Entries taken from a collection
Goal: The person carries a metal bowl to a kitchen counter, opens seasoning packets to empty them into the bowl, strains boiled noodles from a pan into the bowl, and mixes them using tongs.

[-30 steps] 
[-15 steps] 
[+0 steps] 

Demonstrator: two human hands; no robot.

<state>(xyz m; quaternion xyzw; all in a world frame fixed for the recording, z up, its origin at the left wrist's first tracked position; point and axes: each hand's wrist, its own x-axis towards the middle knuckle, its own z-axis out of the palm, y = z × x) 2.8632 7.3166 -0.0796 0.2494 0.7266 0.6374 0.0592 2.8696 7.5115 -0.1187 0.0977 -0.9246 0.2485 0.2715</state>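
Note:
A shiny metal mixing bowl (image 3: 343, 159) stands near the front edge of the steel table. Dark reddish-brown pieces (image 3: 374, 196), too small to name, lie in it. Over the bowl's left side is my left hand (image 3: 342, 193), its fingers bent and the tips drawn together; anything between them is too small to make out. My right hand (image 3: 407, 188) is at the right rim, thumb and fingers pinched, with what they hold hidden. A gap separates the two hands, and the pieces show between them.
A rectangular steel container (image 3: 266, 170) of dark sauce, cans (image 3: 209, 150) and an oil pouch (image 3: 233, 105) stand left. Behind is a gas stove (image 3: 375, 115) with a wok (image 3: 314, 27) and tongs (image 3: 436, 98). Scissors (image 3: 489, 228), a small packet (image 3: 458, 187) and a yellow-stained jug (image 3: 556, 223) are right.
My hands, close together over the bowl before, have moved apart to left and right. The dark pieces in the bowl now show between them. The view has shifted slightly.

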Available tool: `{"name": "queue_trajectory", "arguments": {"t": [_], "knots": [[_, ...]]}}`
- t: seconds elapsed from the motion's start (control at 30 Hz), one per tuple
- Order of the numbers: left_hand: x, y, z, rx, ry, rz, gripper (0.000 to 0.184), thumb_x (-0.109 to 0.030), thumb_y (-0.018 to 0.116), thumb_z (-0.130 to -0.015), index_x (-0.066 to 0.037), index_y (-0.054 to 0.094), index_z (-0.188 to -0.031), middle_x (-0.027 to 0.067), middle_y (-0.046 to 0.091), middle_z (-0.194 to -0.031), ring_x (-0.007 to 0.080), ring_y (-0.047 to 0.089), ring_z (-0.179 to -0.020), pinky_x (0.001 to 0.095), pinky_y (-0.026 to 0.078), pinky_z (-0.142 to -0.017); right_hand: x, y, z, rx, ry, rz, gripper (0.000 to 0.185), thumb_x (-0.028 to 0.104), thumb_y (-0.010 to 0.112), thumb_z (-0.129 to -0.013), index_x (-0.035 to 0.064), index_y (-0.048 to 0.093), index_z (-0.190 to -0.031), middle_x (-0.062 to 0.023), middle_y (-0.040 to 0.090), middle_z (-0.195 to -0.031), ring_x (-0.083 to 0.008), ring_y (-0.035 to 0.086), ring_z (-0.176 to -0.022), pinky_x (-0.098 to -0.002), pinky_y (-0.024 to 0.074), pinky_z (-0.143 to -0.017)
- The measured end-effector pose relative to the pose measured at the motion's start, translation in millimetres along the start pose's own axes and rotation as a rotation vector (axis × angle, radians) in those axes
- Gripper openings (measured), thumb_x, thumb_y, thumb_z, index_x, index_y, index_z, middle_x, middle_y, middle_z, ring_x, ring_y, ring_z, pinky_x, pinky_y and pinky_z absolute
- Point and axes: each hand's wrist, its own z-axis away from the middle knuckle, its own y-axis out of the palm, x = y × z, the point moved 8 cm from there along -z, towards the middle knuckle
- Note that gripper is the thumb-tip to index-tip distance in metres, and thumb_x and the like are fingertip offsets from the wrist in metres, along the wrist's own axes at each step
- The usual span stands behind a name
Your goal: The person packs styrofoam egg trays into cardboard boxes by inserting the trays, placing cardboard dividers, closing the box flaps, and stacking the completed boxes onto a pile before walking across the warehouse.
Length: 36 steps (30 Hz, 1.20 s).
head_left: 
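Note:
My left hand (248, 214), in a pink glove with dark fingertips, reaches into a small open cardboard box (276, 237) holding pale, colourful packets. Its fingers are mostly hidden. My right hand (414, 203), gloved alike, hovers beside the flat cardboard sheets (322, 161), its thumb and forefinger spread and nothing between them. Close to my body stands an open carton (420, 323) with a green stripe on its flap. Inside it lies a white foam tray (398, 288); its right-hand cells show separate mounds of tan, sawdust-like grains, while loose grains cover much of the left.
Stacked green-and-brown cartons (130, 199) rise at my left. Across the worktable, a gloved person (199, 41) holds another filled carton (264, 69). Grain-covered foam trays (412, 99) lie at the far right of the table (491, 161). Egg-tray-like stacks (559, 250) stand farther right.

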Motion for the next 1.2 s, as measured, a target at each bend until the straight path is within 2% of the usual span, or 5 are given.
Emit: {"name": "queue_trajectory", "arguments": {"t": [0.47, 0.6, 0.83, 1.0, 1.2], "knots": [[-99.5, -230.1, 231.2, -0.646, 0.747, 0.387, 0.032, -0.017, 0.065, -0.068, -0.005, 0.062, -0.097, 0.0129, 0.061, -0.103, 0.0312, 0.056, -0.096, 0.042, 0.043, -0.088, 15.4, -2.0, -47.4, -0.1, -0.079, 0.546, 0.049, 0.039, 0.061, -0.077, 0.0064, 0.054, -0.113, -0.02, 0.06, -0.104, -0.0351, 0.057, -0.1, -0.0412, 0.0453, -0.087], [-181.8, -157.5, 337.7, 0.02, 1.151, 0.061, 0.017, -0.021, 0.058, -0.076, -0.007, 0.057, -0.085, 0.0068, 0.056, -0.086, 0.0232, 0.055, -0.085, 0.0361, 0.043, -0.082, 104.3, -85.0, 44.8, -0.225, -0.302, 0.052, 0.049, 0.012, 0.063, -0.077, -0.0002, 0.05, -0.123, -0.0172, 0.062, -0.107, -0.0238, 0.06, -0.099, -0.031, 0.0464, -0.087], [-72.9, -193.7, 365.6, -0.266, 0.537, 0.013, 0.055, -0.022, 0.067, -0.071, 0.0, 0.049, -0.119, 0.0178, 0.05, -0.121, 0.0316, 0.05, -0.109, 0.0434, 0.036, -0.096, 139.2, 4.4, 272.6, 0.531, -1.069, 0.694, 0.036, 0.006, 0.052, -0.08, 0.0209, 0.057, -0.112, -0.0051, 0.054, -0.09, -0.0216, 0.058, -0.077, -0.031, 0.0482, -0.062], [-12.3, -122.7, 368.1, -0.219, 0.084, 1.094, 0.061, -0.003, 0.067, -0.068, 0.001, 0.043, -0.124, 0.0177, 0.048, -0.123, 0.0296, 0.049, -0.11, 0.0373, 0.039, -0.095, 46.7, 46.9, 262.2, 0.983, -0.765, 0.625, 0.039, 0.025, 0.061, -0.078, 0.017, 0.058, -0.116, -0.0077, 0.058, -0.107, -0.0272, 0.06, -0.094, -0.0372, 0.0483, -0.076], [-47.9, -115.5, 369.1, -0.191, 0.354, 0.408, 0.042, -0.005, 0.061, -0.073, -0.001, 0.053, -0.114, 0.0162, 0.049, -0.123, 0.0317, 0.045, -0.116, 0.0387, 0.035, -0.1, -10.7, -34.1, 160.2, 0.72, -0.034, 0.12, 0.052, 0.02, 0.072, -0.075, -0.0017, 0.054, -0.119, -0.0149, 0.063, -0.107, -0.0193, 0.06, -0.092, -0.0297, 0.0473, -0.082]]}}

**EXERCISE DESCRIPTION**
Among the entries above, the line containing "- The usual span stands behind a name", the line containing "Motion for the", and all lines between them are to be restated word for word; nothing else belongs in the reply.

**PROBLEM SOLUTION**
- The usual span stands behind a name
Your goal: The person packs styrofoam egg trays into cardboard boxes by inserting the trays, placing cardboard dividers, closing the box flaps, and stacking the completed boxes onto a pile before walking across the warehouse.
Length: 36 steps (30 Hz, 1.20 s).
head_left: 
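Note:
My left hand (248, 214), in a pink glove with dark fingertips, reaches into a small open cardboard box (276, 237) holding pale, colourful packets. Its fingers are mostly hidden. My right hand (414, 203), gloved alike, hovers beside the flat cardboard sheets (322, 161), its thumb and forefinger spread and nothing between them. Close to my body stands an open carton (420, 323) with a green stripe on its flap. Inside it lies a white foam tray (398, 288); its right-hand cells show separate mounds of tan, sawdust-like grains, while loose grains cover much of the left.
Stacked green-and-brown cartons (130, 199) rise at my left. Across the worktable, a gloved person (199, 41) holds another filled carton (264, 69). Grain-covered foam trays (412, 99) lie at the far right of the table (491, 161). Egg-tray-like stacks (559, 250) stand farther right.
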
Motion for the next 1.2 s, as measured, a target at each bend until the straight path is within 2% of the usual span, or 5 are given.

The reply is now complete.